Na 2012 ging het bergaf met de Amerikaanse risicopremie. Ze staat nu op een historisch dieptepunt, ondanks de correctie van vorig jaar. Dat impliceert dat de verwachte rendementen voor Amerikaanse aandelen voor de komende tien jaar of langer niet al te goed zijn. Het is lang geleden dat Amerikaanse aandelenbeleggers met zulke lage rendementsverwachtingen worden beloond voor het aandelenrisico dat ze nemen, schrijven de Schoders-analisten. En dat terwijl de risico’s voor de Amerikaanse economie allesbehalve nihil zijn. “Meer risico, minder beloning”, besluiten ze.
In Europa ziet het er minder erg uit.
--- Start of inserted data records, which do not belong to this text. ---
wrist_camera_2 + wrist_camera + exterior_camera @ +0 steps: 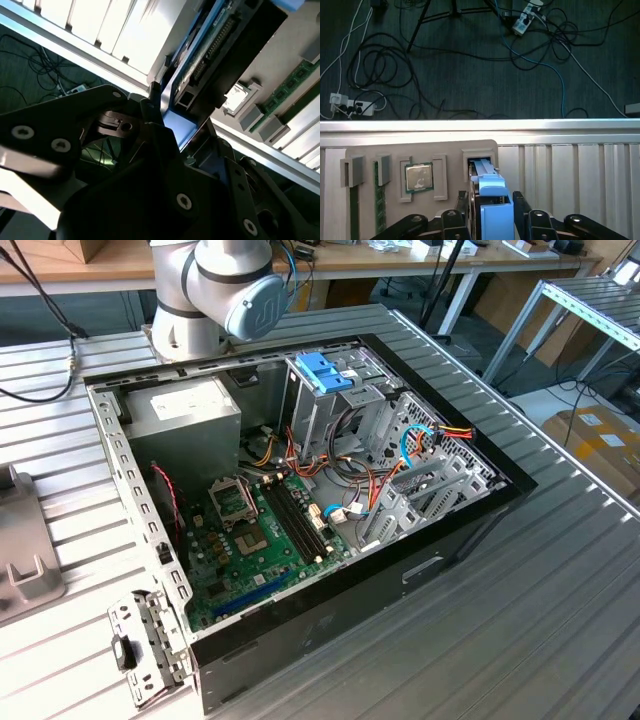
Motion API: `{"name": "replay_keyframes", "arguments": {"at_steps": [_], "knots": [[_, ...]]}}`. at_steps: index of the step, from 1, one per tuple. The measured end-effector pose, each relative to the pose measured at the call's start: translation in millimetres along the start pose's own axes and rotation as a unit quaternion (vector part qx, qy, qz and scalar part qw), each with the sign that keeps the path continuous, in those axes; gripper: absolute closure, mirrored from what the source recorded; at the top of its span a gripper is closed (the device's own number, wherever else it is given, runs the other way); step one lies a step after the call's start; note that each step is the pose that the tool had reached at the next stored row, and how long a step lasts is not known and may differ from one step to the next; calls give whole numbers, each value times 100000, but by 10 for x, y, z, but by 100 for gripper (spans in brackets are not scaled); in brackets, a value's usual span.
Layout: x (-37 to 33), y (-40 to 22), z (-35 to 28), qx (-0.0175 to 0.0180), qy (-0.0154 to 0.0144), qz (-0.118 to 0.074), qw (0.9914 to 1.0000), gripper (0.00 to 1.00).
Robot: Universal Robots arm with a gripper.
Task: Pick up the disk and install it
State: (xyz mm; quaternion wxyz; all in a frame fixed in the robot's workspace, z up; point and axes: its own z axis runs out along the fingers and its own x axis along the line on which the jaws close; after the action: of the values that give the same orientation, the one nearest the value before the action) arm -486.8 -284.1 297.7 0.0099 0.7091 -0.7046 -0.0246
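In the first wrist view the disk (487, 175) stands on edge in a slot of a grey holder plate (452, 150), its light blue carrier rail facing the camera. My gripper (491, 202) has a black finger close against each flat side of it. The second wrist view shows the disk (200, 60) from the side, with its connector edge and blue rail, and my gripper (177, 125) closed around its near end. In the exterior view the open computer case (470, 530) lies on the ribbed table, and the arm (215, 290) rises behind it.
A processor chip (418, 177) and memory sticks (379, 210) sit in other recesses of the holder plate. Cables and power strips lie on the dark floor (470, 60) beyond the table edge. Inside the case are a drive cage with a blue bracket (325, 370), a power supply (190, 410) and loose wires.
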Motion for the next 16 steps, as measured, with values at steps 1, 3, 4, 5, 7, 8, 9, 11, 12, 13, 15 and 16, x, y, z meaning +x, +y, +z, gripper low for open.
{"name": "replay_keyframes", "arguments": {"at_steps": [1,3,4,5,7,8,9,11,12,13,15,16], "knots": [[0,0,8,-7,25,-633,99998,52],[0,0,24,-13,31,-640,99998,52],[0,0,30,-9,31,-640,99998,52],[0,1,33,-18,33,-642,99998,52],[0,1,34,-28,36,-638,99998,52],[0,0,36,-19,34,-639,99998,52],[0,0,36,-17,33,-639,99998,52],[0,0,36,-14,33,-639,99998,52],[0,0,37,-17,32,-641,99998,52],[0,0,37,-14,32,-639,99998,52],[0,1,37,-20,41,-640,99998,53],[0,0,37,-21,36,-640,99998,60]]}}
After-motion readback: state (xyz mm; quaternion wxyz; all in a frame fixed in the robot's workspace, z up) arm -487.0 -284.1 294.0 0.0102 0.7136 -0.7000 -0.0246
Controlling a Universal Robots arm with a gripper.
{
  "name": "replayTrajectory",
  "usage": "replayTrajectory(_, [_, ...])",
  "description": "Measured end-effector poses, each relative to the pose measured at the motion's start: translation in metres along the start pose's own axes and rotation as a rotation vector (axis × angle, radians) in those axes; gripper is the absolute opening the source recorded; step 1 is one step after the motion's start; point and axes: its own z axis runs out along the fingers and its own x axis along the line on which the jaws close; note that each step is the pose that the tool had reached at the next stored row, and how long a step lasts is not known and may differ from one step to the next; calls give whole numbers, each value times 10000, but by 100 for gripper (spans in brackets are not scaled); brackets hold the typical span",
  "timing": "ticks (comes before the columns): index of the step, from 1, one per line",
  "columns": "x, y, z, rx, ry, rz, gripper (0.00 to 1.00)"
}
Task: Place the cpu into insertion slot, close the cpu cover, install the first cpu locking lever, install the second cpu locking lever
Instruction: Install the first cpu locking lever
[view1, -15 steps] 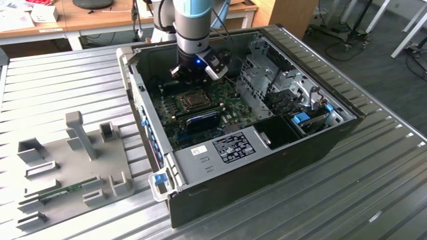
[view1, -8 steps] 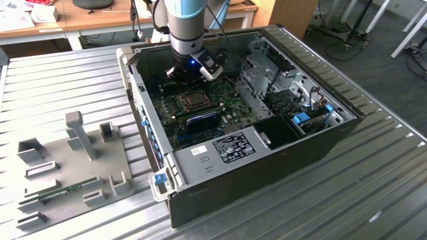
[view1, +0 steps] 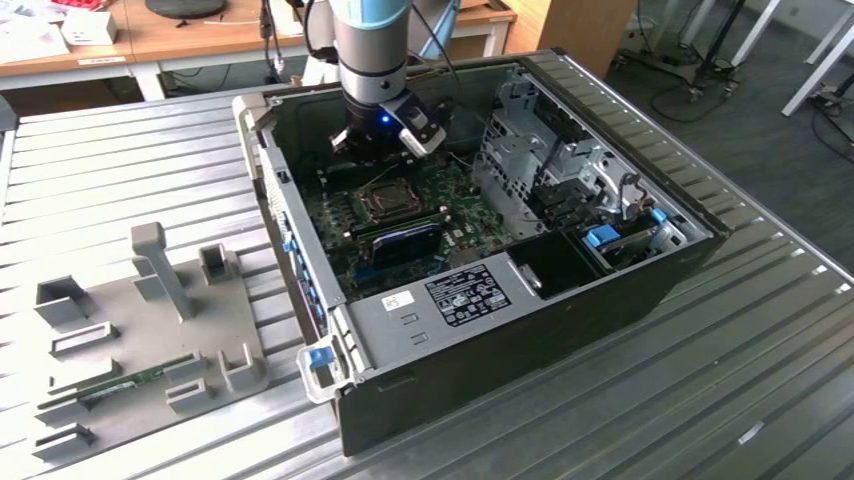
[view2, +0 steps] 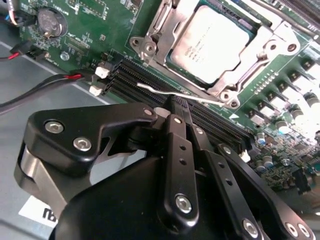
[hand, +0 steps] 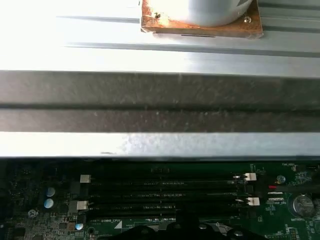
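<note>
In the second wrist view the cpu (view2: 212, 42) lies flat in its socket, grey top up, and the silvery cpu cover (view2: 250, 62) is folded down around it. A thin silver locking lever (view2: 160, 91) sticks out along the socket's edge over the memory slots. My gripper (view2: 179, 106) has its black fingers (view2: 176, 150) pressed together with nothing between them, their tips right at that lever. In the exterior view the gripper (view1: 384, 135) hangs inside the open computer case, just behind the socket (view1: 388, 200).
Black memory slots (view2: 220, 125) run beside the socket. A coin battery (view2: 48, 20) and red-black cables (view2: 45, 85) are near the board's edge. A drive cage (view1: 534, 150) stands at the exterior view's right, a grey fixture plate (view1: 147, 320) at its left. The case wall (hand: 160, 100) is close.
</note>
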Motion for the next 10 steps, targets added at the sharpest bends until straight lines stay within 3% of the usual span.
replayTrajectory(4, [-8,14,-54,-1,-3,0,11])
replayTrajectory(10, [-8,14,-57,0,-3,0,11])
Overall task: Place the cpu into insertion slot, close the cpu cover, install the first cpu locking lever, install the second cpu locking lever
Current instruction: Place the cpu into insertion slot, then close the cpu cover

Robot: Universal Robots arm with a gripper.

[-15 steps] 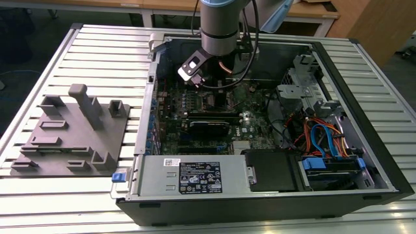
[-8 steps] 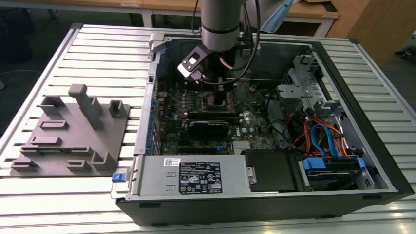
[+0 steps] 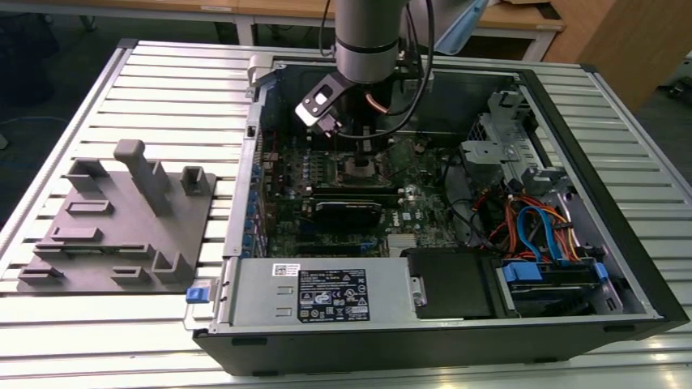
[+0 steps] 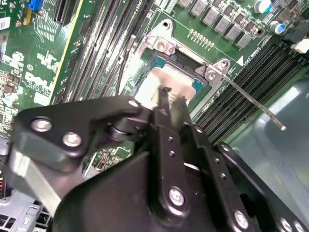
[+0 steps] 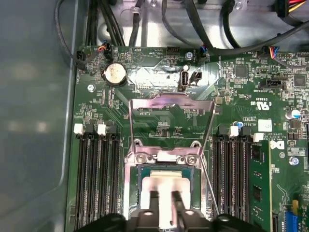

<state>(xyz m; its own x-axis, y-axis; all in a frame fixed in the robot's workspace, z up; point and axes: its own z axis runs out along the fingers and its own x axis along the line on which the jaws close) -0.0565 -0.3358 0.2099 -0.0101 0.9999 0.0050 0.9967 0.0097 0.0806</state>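
Gripper (image 5: 164,200) directly over the slot (image 5: 145,170), fingers a narrow gap apart, tips on the cpu (image 5: 164,186) — gripped or just touching, can't tell. Cpu sits within the slot. Cover (image 5: 172,104) swung open, lying toward 12 o'clock of the socket in the first wrist view.

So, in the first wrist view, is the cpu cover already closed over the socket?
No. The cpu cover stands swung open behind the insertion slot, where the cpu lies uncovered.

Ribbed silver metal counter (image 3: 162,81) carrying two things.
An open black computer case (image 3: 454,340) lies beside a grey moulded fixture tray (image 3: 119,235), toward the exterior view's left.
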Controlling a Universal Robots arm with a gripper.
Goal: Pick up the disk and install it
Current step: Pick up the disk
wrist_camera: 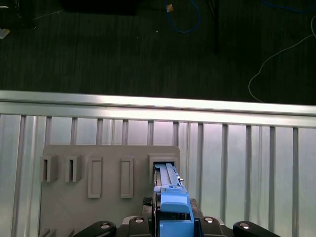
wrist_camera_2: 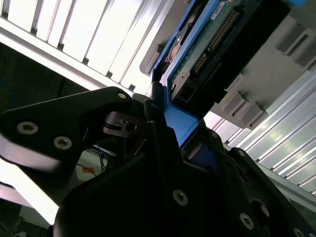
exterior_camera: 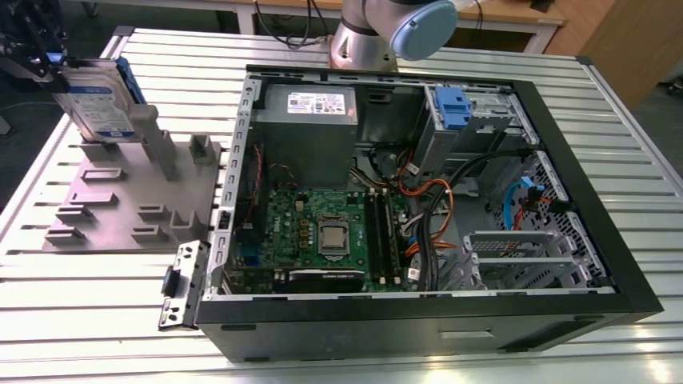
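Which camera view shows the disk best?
The exterior view: the disk stands upright at the grey rack, its labelled face and blue frame visible. The first wrist view shows it edge-on; the second wrist view shows part of its circuit-board side.

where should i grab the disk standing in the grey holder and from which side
Grip the disk by its free top end, across the blue carrier bracket, coming straight down from above. It stands on edge in a slot of the grey holder, so its lower end is buried and the flat faces rise clear. The gripper is at that top end.
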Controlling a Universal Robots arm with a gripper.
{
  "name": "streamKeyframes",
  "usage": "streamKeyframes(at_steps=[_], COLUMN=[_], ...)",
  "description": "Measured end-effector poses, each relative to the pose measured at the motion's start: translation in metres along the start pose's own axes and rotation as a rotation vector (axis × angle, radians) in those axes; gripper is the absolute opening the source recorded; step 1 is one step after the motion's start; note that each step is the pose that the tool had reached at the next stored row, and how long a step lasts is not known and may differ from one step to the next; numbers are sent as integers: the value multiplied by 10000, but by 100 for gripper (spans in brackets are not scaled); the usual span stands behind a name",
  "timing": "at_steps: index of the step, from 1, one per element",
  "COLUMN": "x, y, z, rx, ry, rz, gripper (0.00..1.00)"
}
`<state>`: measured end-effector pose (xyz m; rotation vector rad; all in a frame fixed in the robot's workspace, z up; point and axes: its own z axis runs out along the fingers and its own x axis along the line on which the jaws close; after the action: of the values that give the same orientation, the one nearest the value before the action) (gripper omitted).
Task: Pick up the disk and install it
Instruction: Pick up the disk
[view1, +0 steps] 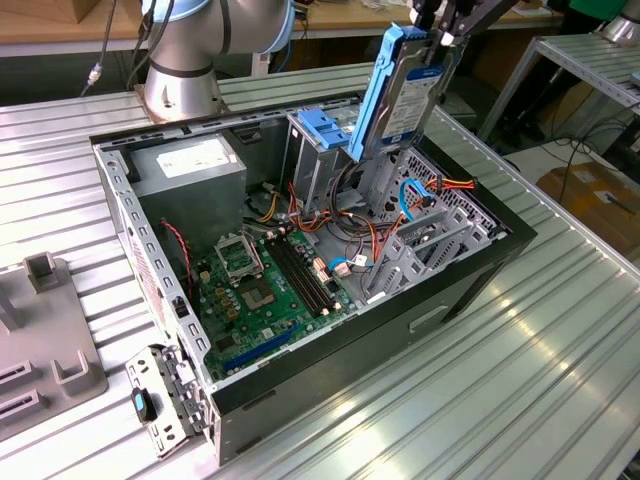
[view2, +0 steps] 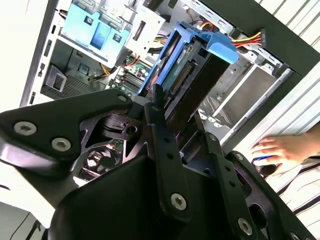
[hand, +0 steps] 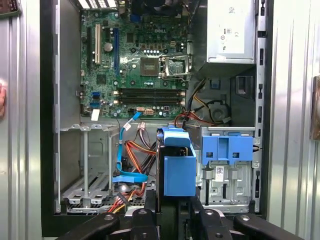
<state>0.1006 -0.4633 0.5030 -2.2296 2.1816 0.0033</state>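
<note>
Exterior view: open computer case (view1: 470, 290) lies on its side on the ribbed metal worktop (view1: 520, 400). The gripper (view1: 437, 35) comes in from the top edge, clamped on the upper end of the disk (view1: 405, 90). The disk hangs upright in its blue rail frame, clear above the case's drive end, touching nothing below as far as I can tell. A bare blue bracket (view1: 325, 128) sits in the cage just beside it. The power supply (view1: 190, 165) is in the far corner and the motherboard (view1: 265, 280) on the case floor.

Second wrist view: black fingers (view2: 162, 137) close on either side of the disk (view2: 192, 75), with the blue frame end pointing down toward the case interior. A person's hand (view2: 280, 150) rests on the worktop outside the case wall.

First wrist view: looking straight down, the disk (hand: 177, 167) is seen end-on above loose orange and blue cables (hand: 132, 160), beside the blue bracket (hand: 227, 147).

Judgement: pick-up done, grasp looks secure. Install not yet done, since the disk is seated in no bay.
</note>
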Motion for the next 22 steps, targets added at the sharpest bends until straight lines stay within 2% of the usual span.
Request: streamKeyframes(at_steps=[2,4,6,8,16,22], x=[53,179,275,340,711,902], y=[0,-2,-2,-2,0,2], z=[-1,-3,-5,-6,-11,-6], rx=[0,0,0,0,0,0], ry=[1,1,0,1,1,-1], rz=[0,0,1,1,0,1], gripper=[35,35,35,35,35,35])
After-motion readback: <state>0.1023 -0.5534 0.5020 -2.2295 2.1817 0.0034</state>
De premie is de jongste jaren flink gedaald, maar staat niet historisch laag. Daarmee zegt de markt dat beleggers op de langere termijn, als beloning voor het risico van Europese aandelen, een aanvaardbaar rendement mogen verwachten.
Met de correctie van de aandelenmarkten van vorig jaar, die dit jaar overigens al deels teniet is gedaan, zouden beleggers denken dat de risicopremie voor aandelen gestegen is. Want, lagere koersen staat gelijk aan beleggers die minder voor aandelen willen betalen, omdat ze een hogere risicopremie eisen.
De valkuil in die redenering is dat de obligatiemarkten vorig jaar ook een correctie hebben gekend, en bij sommige was die zelfs sterker dan die op de aandelenmarkten, waardoor het verschil in risicopremie tussen obligaties en aandelen zelfs verkleind is tegenover een jaar geleden. De risicopremie is altijd een spel van verhoudingen, en momenteel liggen de kaarten niet in het voordeel van aandelen. De risico-rendementsverhouding was in de afgelopen vijftien jaar een pak hoger voor aandelen. Dat is het jongste jaar gekeerd.